GALACTICA 120B
Property | Value |
---|---|
Parameters | 120 Billion |
License | CC BY-NC 4.0 |
Release Date | November 2022 |
Training Data | 106B tokens of scientific text |
Paper | Research Paper |
What is galactica-120b?
GALACTICA 120B is Facebook's largest scientific language model, designed specifically for scientific tasks and research. It represents a significant advancement in AI-powered scientific computing, trained on a massive corpus of scientific literature, textbooks, and reference materials.

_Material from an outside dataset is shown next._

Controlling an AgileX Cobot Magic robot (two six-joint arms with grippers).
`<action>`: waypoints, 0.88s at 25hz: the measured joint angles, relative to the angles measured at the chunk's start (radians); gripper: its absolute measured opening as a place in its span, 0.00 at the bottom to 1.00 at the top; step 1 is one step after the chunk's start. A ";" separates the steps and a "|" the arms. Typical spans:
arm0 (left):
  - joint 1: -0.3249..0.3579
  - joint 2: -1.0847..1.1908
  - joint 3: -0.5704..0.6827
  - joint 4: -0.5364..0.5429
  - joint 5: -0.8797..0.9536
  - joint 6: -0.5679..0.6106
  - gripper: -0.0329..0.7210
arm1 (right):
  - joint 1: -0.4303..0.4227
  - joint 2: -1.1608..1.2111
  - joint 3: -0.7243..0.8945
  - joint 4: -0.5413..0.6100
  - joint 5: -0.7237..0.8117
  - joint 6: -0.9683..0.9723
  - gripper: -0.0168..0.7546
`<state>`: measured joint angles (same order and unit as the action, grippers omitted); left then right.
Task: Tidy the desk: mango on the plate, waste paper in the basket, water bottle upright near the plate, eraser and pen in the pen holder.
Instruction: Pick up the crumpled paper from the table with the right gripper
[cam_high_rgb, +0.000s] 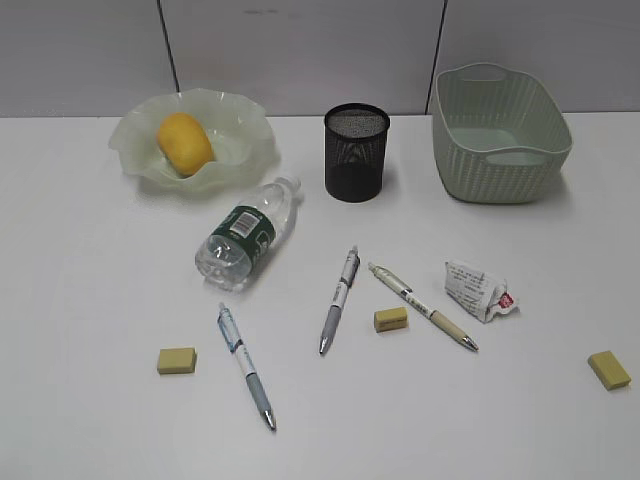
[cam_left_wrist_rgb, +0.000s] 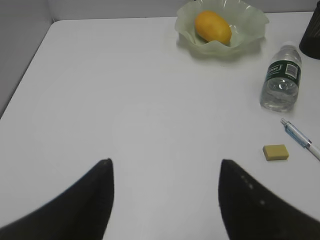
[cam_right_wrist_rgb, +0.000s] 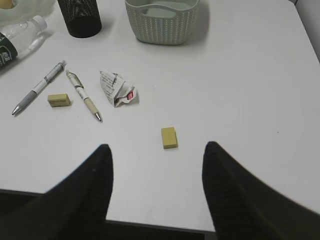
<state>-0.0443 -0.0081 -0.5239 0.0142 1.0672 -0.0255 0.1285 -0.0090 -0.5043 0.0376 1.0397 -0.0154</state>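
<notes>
- Exterior view: neither arm shows here. The smooth yellow-orange oval mango (cam_high_rgb: 185, 143) already lies in the translucent pale green wavy-rimmed plate (cam_high_rgb: 135, 135), so that step looks done. The small clear plastic water bottle with the dark green label (cam_high_rgb: 246, 236) lies on its side on the plain white desk (cam_high_rgb: 90, 300), just in front of the plate, not yet upright. The black mesh cylinder pen holder (cam_high_rgb: 356, 152) and the pale green woven-texture basket (cam_high_rgb: 500, 135) stand at the back, both apparently empty. 3 pens, 3 yellow erasers and the crumpled white waste paper wad with a red mark (cam_high_rgb: 478, 290) are scattered in front.
- Left wrist view: the left gripper (cam_left_wrist_rgb: 165, 192) hangs released above bare desk, jaws spread, holding nothing. Ahead and to its right lie a small yellow block eraser (cam_left_wrist_rgb: 275, 152) and the tip of a blue-and-white pen (cam_left_wrist_rgb: 300, 140); the bottle is farther ahead-right, the plate with the mango beyond it. This arm seems best placed for the bottle.
- Right wrist view: the right gripper (cam_right_wrist_rgb: 156, 187) is likewise spread and empty. Just ahead of it lies another yellow eraser (cam_right_wrist_rgb: 169, 137); ahead-left is the paper wad, then a cream pen (cam_right_wrist_rgb: 84, 96), a third eraser (cam_right_wrist_rgb: 59, 99) and a silver pen (cam_right_wrist_rgb: 40, 87). The basket stands straight ahead at the far edge, a short carry for the wad.
</notes>
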 joint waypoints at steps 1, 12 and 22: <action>0.000 0.000 0.000 0.000 0.000 0.000 0.70 | 0.000 0.000 0.000 0.000 0.000 0.000 0.61; 0.000 0.000 0.000 0.000 0.000 0.000 0.70 | 0.000 0.000 0.000 0.000 0.000 0.000 0.61; 0.000 0.000 0.000 0.000 0.000 0.000 0.70 | 0.000 0.366 -0.074 0.054 -0.001 0.000 0.61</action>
<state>-0.0443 -0.0081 -0.5239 0.0142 1.0672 -0.0255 0.1285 0.3573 -0.5786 0.0913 1.0389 -0.0154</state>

This model is part of the GALACTICA family, which includes smaller variants ranging from 125M to 120B parameters.
Implementation Details
The model utilizes a transformer-based architecture in a decoder-only setup, implemented using PyTorch. It can be deployed using various precision options including FP16 and INT8 for efficient inference, and supports both CPU and GPU execution through the Hugging Face transformers library.

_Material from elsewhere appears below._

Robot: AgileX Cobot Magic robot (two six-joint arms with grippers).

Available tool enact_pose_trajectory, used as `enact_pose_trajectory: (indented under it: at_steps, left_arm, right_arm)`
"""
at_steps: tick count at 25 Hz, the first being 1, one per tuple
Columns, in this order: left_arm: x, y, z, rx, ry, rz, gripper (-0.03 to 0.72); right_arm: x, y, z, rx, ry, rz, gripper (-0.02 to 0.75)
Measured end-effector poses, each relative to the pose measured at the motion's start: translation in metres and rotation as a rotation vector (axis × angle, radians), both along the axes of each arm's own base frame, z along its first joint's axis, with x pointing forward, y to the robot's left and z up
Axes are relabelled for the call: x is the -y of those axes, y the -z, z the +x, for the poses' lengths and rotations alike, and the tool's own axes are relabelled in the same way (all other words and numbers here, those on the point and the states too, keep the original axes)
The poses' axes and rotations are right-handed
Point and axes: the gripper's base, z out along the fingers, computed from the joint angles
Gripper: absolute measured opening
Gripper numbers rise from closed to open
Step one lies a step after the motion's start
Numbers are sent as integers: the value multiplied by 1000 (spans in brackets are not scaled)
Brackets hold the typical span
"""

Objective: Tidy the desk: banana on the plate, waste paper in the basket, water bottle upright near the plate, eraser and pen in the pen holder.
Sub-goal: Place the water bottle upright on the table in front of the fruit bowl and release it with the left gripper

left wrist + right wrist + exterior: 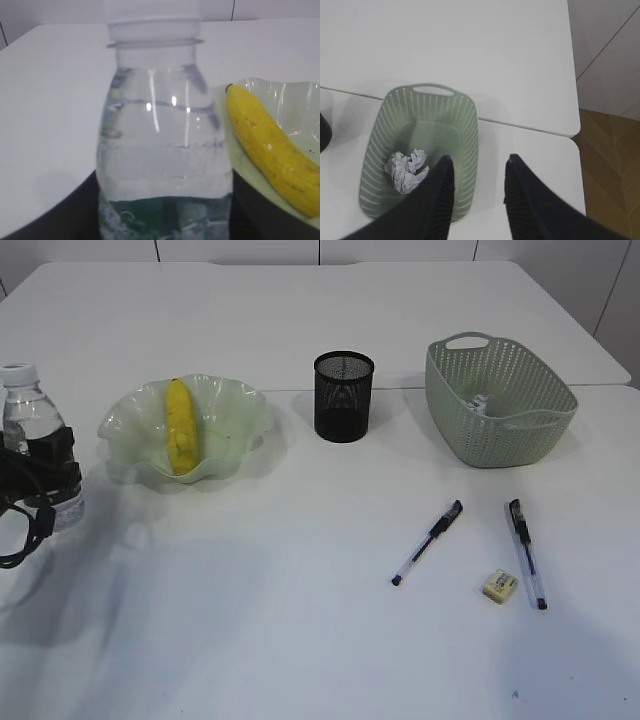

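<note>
The upright water bottle (30, 435) is clamped by the left gripper (40, 475) left of the plate (125, 425), while the right gripper (476, 167) is held partly open, empty, above the basket (375, 145).

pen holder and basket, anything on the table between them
Nothing. In the exterior view the table between the pen holder and the basket is bare; both pens and the eraser lie nearer the camera.

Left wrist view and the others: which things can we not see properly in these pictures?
- Left gripper: fingers hidden behind the water bottle in the left wrist view, cut by the frame edge in the exterior view.
- Waste paper: mostly hidden by the basket wall in the exterior view.
- Eraser: too small to read any marking.
</note>
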Motion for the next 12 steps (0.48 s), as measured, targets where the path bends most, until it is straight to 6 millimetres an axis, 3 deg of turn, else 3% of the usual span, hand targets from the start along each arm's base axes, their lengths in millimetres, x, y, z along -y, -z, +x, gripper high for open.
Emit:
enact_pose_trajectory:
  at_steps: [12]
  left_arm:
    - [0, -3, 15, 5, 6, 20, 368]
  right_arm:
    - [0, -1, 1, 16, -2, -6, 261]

- Supports multiple scientific tasks including citation prediction and mathematical reasoning
- Implements specialized tokenization for different scientific modalities
- Offers flexible deployment options with various hardware configurations
Core Capabilities
- Scientific Question Answering
- Mathematical Reasoning
- Document Summarization
- Molecular Property Prediction
- Entity Extraction
- Citation Prediction
Frequently Asked Questions
Q: What makes this model unique?
GALACTICA 120B stands out due to its specialized training on scientific content and its ability to handle multiple scientific modalities. It outperforms other language models on knowledge-intensive scientific tasks while exhibiting lower toxicity rates compared to other large language models.
Q: What are the recommended use cases?
The model is primarily intended for researchers studying language models in scientific domains and developers building scientific tools. However, it's important to note that production use should include appropriate safeguards due to potential hallucination risks.